BurtJordaan » September 23rd, 2019, 3:35 am wrote:bangstrom » 20 Sep 2019, 08:13 wrote:Your observer has no external source of measurement so how is she to tell if the blue lines are getting longer or if the red squares are getting smaller?
To follow up on the above question. Well, if the red cubes are to represent something real, they must be galaxy clusters. Now astronomers do not measure the redshift of the clusters directly, but rather the redshifts of the Ceiphed Variables stars and Type Ia Supernovae in them. Using these as 'standard candles' in the astronomical distance ladder, their distances can be determined and hence we can check out Hubble's law and determine Hubble's constant. Using Hubble's constant we can determine the distance to any distant type 1a supernova detected to a good accuracy.
I have written something on the distance ladder on my website page: http://www.einsteins-theory-of-relativity-4engineers.com/the-expanding-universe.html. For details, read the pdf linked from there.This was written in the late 1990's.
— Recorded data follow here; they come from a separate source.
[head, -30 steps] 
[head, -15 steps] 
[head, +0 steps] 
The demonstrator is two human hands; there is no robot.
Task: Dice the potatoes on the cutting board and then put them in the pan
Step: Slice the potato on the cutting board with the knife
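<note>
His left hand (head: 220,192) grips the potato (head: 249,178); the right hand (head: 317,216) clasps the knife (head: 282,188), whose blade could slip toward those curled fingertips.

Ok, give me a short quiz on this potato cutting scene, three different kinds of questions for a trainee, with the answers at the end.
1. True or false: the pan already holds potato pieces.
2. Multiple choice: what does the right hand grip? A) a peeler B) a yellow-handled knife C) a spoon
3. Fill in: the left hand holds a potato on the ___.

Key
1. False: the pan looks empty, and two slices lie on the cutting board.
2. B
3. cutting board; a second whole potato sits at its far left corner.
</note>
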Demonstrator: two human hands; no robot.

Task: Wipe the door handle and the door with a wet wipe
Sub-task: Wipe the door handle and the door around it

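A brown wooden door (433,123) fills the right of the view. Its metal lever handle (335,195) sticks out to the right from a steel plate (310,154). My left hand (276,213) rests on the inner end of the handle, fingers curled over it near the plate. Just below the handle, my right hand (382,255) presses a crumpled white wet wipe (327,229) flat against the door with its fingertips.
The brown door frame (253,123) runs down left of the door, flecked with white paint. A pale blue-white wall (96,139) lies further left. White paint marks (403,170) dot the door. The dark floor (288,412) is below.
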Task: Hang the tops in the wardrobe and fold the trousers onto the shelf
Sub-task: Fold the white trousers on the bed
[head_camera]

Accuracies have improved considerably over the last 2 decades, but the principles remained the same.
Hence real life astronomy rules out the possibility of "red squares getting smaller of redder"...
In the red square model of shrinking matter, the light from 1a supernova becomes redder and the duration of their luminosity becomes longer because the rate of time was slower in the distant past than at present. The red cubes represent something real and that is the entire material world from atomic scales to galaxy clusters. As atoms grow smaller, their spin rates increase resulting in a global quickening of time as demonstrated by the example of the spinning ice skater. The shrinking red square model is one of a quickening rate of time while the lengthening blue bar model is one of expanding space. The Hubble constant based on the measurement of redshifting is equivalent in both models.
If space is expanding while time remains the same, that would make c a variable so time must necessarily quicken as space expands if c is to remain as a given constant in the model. Likewise in the model of shrinking red squares. If time quickens while space remains the same, this would also make c a variable.
These problems in both models can be dealt with mathematically by the use of comoving coordinates which allows us to consider either expanding space or quickening time as single elements of change. Either way, this makes both models appear artificial because the approach lacks symmetry.
A more symmetrical model would be a lattice model where space expands while time quickens in equal proportions. In this case, the blue bars would be growing longer while the red squares contract. This model, like many alternatives to the Standard BB would be a model in which there is no method for accurately determining the size or age of the universe other than by direct observation.
Another consideration can be drawn from Edwin Abbot’s classic book “Flatland” where he mentions the example of a sphere from beyond the 2D plane of Flatland crossing the Flatlander's 2D world and all they see is a circle with an expanding radius that comes from nowhere, expands, contracts, and disappears.
This is analogous to the case of a 4D sphere becoming apparent in our 3D world where we are within the 4D hypersphere but observing only a 3D expansion/contraction with no way of determining whether the change we observe is due to the expansion of space or the contraction of all material within a universe of constant radius- or any combination of the two. The take away from this is that we must not confuse cosmic expansion with the familiar expansion of an explosion in 3D space that throws ejecta into pre-existing space and expands by inertia. In expansion models, the universe expands by space itself expanding and this is a much different scenario and it is not inertia driven.